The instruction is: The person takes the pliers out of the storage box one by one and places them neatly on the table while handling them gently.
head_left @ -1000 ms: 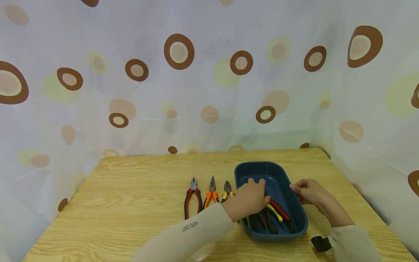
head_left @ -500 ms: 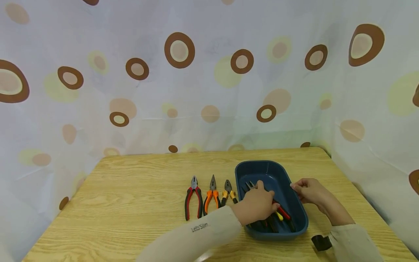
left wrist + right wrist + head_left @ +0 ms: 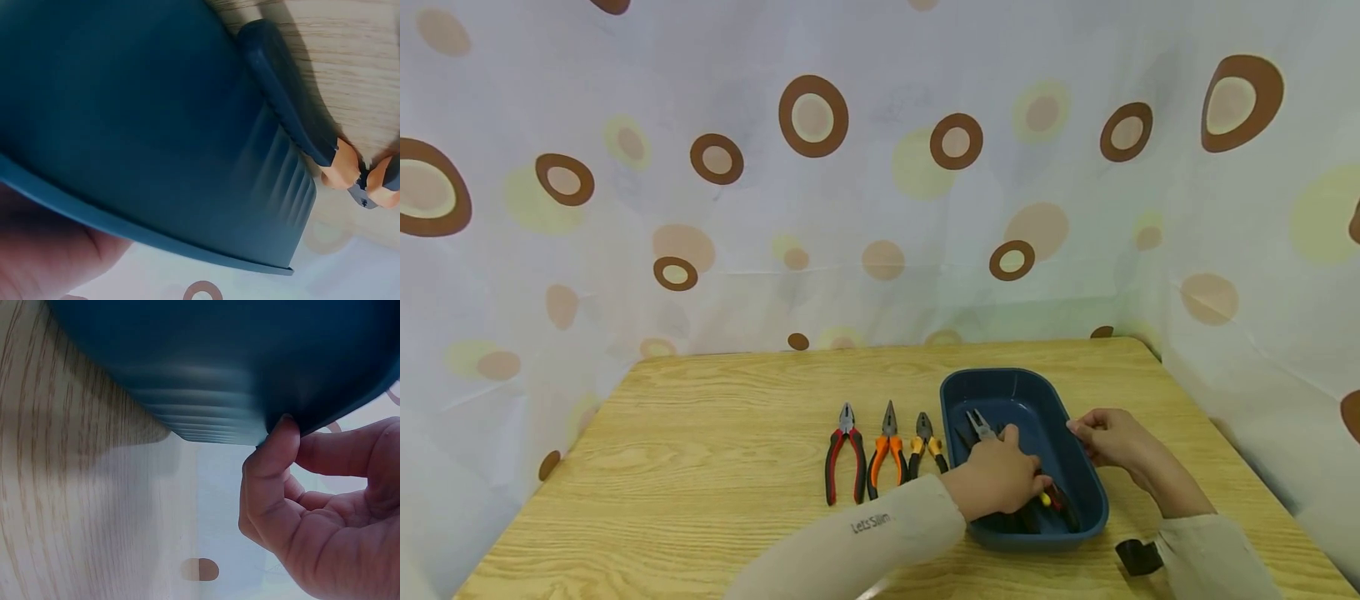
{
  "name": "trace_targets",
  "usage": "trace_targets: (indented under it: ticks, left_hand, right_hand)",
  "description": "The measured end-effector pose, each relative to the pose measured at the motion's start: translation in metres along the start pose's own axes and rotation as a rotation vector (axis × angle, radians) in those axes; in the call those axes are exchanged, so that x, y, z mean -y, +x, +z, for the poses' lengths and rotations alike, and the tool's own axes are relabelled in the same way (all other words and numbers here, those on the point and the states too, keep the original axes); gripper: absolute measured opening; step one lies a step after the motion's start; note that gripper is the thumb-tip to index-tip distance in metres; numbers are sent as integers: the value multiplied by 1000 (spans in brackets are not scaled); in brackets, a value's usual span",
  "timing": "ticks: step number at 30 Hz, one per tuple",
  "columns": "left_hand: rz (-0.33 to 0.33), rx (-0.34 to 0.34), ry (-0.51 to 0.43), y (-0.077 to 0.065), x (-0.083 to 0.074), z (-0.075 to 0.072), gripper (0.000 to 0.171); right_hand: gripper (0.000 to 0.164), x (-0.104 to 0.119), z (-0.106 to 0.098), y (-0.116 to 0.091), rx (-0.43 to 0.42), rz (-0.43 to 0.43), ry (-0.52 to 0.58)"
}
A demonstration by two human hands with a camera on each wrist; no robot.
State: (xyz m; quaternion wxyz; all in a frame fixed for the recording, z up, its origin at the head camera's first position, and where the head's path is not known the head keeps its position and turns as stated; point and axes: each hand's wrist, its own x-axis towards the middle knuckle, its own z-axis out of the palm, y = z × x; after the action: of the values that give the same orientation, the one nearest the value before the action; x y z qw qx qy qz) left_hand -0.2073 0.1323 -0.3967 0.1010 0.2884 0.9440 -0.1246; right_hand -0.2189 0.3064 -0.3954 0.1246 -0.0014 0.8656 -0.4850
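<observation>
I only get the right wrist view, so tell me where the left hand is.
Observer: The left hand is reaching inside the blue bin, over the tools there.
Operator: Report what lies on the table, left of the bin.
Observer: A row of three: red-and-black pliers, orange pliers and, nearest the bin, yellow-and-black pliers.
Operator: Now say what shows past the left hand, inside the bin.
Observer: A pale metal tool tip, pointing toward the bin's far end.

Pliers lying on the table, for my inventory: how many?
3: red-handled pliers left, orange-handled pliers middle, yellow-handled pliers beside the tray; a sleeve may hide more.
</observation>
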Motion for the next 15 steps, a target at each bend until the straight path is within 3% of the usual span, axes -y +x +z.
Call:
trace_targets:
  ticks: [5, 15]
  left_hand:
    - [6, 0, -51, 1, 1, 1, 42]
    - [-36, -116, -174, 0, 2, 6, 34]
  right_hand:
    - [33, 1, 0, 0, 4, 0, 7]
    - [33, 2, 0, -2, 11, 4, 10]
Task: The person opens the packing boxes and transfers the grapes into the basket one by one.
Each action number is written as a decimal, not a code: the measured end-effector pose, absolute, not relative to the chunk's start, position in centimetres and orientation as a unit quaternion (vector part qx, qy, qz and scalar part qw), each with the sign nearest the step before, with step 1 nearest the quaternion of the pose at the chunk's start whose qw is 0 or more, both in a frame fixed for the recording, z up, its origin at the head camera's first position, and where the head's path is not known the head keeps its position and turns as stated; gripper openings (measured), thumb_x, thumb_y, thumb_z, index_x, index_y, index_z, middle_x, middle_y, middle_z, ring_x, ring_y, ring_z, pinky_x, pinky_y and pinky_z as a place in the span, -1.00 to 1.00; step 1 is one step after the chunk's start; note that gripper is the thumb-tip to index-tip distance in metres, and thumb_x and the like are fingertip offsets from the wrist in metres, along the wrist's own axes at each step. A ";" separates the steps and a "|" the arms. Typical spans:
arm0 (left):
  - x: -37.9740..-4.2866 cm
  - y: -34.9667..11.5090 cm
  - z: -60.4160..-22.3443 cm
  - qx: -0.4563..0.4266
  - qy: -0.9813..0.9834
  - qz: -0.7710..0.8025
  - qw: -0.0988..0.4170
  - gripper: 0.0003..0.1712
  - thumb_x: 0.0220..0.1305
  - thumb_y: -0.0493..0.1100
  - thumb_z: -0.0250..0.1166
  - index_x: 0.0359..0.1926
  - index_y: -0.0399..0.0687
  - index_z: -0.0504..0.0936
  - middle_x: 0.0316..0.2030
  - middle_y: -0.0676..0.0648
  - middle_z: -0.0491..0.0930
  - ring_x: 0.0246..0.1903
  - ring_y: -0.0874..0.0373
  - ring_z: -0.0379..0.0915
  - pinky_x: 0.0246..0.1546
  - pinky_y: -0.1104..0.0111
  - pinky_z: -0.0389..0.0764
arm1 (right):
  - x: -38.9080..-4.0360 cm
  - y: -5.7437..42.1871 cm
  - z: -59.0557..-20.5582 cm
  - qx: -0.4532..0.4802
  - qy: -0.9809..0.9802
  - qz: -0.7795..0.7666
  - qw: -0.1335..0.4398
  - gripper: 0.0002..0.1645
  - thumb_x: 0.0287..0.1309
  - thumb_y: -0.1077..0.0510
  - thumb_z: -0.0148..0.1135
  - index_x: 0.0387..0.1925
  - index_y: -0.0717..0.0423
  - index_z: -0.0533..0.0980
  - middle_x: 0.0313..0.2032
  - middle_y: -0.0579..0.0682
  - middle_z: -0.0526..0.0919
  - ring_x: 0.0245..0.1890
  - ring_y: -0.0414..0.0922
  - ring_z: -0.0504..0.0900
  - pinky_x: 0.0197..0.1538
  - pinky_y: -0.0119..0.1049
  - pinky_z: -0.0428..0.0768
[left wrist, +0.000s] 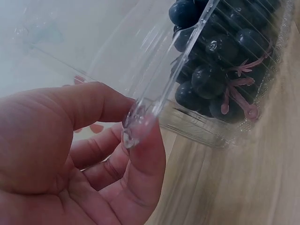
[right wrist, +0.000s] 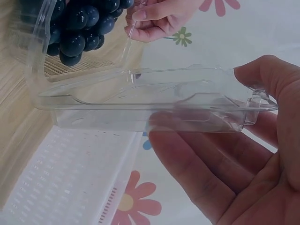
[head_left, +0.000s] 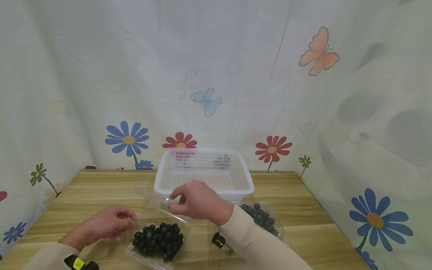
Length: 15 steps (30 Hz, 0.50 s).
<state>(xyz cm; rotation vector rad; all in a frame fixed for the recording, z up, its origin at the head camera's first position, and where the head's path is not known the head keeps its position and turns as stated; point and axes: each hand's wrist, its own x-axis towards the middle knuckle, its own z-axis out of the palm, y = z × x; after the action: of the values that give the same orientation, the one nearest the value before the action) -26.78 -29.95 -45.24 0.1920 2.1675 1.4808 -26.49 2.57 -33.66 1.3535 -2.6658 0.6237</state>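
Observation:
A clear plastic clamshell box (head_left: 143, 258) stands on the table with dark grapes (head_left: 158, 240) inside, its lid (right wrist: 140, 101) raised towards the basket. At the box's left side, my left hand (head_left: 109, 224) pinches a corner of the clear plastic between thumb and forefinger, plainest in the left wrist view. My right hand (head_left: 200, 200) holds the lid's far edge, thumb on one side and fingers against the other. Pinkish stems (left wrist: 241, 96) show among the grapes in the left wrist view.
Behind the box sits a white perforated basket (head_left: 248, 182). A second clear box with dark grapes (head_left: 266, 219) lies to the right, partly hidden by my right forearm. The wooden table (head_left: 108, 187) meets a flower-printed curtain (head_left: 236, 123) at the back.

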 end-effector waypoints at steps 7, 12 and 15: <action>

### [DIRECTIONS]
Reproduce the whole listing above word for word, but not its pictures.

### [EXERCISE OUTPUT]
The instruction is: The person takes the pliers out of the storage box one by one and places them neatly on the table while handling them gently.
head_left @ -1000 ms: 
head_left @ -500 ms: 
left wrist + right wrist + head_left @ +0 ms: 
{
  "name": "trace_targets",
  "usage": "trace_targets: (indented under it: ticks, left_hand, right_hand)",
  "description": "The measured end-effector pose, each relative to the pose measured at the motion's start: translation in metres along the start pose's own axes and rotation as a rotation vector (axis × angle, radians) in those axes; in the call those axes are exchanged, so that x, y, z mean -y, +x, +z, for the poses' lengths and rotations alike, and the tool's own axes are relabelled in the same way (all other words and numbers here, those on the point and the states too, keep the original axes); gripper: absolute measured opening; step one lies a step after the motion's start; note that gripper is the thumb-tip to index-tip distance in metres; numbers are sent as integers: the value multiplied by 1000 (spans in brackets are not scaled); in brackets, a value's usual span",
  "timing": "ticks: step number at 30 Hz, one per tuple",
  "columns": "left_hand: rz (-0.33 to 0.33), rx (-0.34 to 0.34), ry (-0.51 to 0.43), y (-0.077 to 0.065), x (-0.083 to 0.074), z (-0.075 to 0.072), gripper (0.000 to 0.171); right_hand: gripper (0.000 to 0.164), x (-0.104 to 0.119), z (-0.106 to 0.098), y (-0.116 to 0.091), rx (-0.43 to 0.42), rz (-0.43 to 0.43), ry (-0.52 to 0.58)"
}
A demonstration by two human hands with a camera on each wrist; no robot.
State: (xyz m; quaternion wxyz; all in a frame fixed for the recording, z up, its origin at the head camera's first position, and where the head's path is not known the head keeps its position and turns as stated; point and axes: each hand's wrist, its own x-axis towards the middle knuckle, its own z-axis out of the palm, y = z × x; after the action: of the values that give the same orientation, the one nearest the value before the action; x y z qw qx qy qz) left_hand -0.2073 0.1323 -0.3967 0.1010 0.2884 0.9440 -0.1246; right_hand -0.2189 0.3064 -0.3954 0.1246 -0.0014 0.8656 -0.4850
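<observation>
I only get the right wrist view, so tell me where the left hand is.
Observer: The left hand is reaching inside the blue bin, over the tools there.
Operator: Report what lies on the table, left of the bin.
Observer: A row of three: red-and-black pliers, orange pliers and, nearest the bin, yellow-and-black pliers.
Operator: Now say what shows past the left hand, inside the bin.
Observer: A pale metal tool tip, pointing toward the bin's far end.

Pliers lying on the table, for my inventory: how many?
3: red-handled pliers left, orange-handled pliers middle, yellow-handled pliers beside the tray; a sleeve may hide more.
</observation>
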Motion for the next 15 steps, a target at each bend until the straight path is within 3% of the usual span, axes -y +x +z.
Call:
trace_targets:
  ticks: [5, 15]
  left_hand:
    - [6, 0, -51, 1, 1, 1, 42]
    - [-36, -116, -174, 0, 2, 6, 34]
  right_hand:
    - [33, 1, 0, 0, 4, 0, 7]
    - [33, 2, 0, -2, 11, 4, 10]
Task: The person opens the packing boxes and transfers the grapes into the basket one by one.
Each action number is written as a decimal, not a code: the measured end-effector pose, absolute, not relative to the chunk's start, position in centimetres and orientation as a unit quaternion (vector part qx, qy, qz and scalar part qw), each with the sign nearest the step before, with step 1 nearest the quaternion of the pose at the chunk's start whose qw is 0 or more, both in a frame fixed for the recording, z up, its origin at the head camera's first position, and where the head's path is not known the head keeps its position and turns as stated; gripper openings (measured), thumb_x, thumb_y, thumb_z, index_x, index_y, index_z, middle_x, middle_y, middle_z, ring_x, ring_y, ring_z, pinky_x, pinky_y and pinky_z as a place in the span, -1.00 to 1.00; step 1 is one step after the chunk's start; note that gripper is the thumb-tip to index-tip distance in metres, and thumb_x and the like are fingertip offsets from the wrist in metres, along the wrist's own axes at each step. A ";" separates the steps and a "|" the arms. Typical spans:
arm0 (left):
  - x: -37.9740..-4.2866 cm
  - y: -34.9667..11.5090 cm
  - z: -60.4160..-22.3443 cm
  - qx: -0.4563..0.4266
  - qy: -0.9813..0.9834
  - qz: -0.7710..0.8025
  - qw: -0.0988..0.4170
  - gripper: 0.0003..0.1712
  - thumb_x: 0.0220..0.1305
  - thumb_y: -0.0493..0.1100
  - thumb_z: -0.0250..0.1166
  - index_x: 0.0359..0.1926
  - index_y: -0.0399..0.0687
  - index_z: -0.0504..0.0936
  - middle_x: 0.0316..0.2030
  - middle_y: -0.0676..0.0648
  - middle_z: -0.0491..0.0930
  - ring_x: 0.0246..0.1903
  - ring_y: -0.0874..0.0373
  - ring_z: -0.0379..0.0915
  - pinky_x: 0.0246..0.1546
  - pinky_y: -0.1104..0.0111
  - pinky_z: -0.0389..0.0764
arm1 (right):
  - x: -38.9080..-4.0360 cm
  - y: -5.7437..42.1871 cm
  - z: -59.0557..-20.5582 cm
  - qx: -0.4532..0.4802
  - qy: -0.9809..0.9802
  - qz: -0.7795..0.7666
  - qw: -0.1335..0.4398
  - gripper: 0.0002..0.1645
  - thumb_x: 0.0287..0.1309
  - thumb_y: -0.1077..0.0510
  - thumb_z: -0.0148..0.1135
  - index_x: 0.0387..0.1925
  - index_y: -0.0717..0.0423
  - index_z: -0.0533..0.0980
  - middle_x: 0.0313..0.2032
  - middle_y: -0.0579..0.0682
  - middle_z: -0.0526..0.0919
  - ring_x: 0.0245..0.1890
  - ring_y: -0.0414..0.0922
  - ring_z: -0.0504..0.0900
  - pinky_x: 0.0197..0.1538
  - pinky_y: -0.0119..0.1049
  - pinky_z: -0.0428..0.0768
[left wrist, +0.000s] 
[right wrist, +0.000s] 
[head_left, +0.000s] 
Length: 15 steps (30 Hz, 0.50 s).
<state>(xyz cm; rotation vector rad; all in a frame fixed for the recording, z up, its origin at the head camera's first position, and where the head's path is not known the head keeps its position and turns as stated; point and axes: each hand's wrist, its own x-axis towards the middle knuckle, its own z-axis out of the palm, y = z × x; after the action: of the values that give the same orientation, the one nearest the value before the action) -26.78 -29.95 -45.24 0.1920 2.1675 1.4808 -26.49 2.57 -33.66 1.3535 -2.6658 0.6237</state>
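Observation:
A clear plastic clamshell box (head_left: 143, 258) stands on the table with dark grapes (head_left: 158, 240) inside, its lid (right wrist: 140, 101) raised towards the basket. At the box's left side, my left hand (head_left: 109, 224) pinches a corner of the clear plastic between thumb and forefinger, plainest in the left wrist view. My right hand (head_left: 200, 200) holds the lid's far edge, thumb on one side and fingers against the other. Pinkish stems (left wrist: 241, 96) show among the grapes in the left wrist view.
Behind the box sits a white perforated basket (head_left: 248, 182). A second clear box with dark grapes (head_left: 266, 219) lies to the right, partly hidden by my right forearm. The wooden table (head_left: 108, 187) meets a flower-printed curtain (head_left: 236, 123) at the back.
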
 end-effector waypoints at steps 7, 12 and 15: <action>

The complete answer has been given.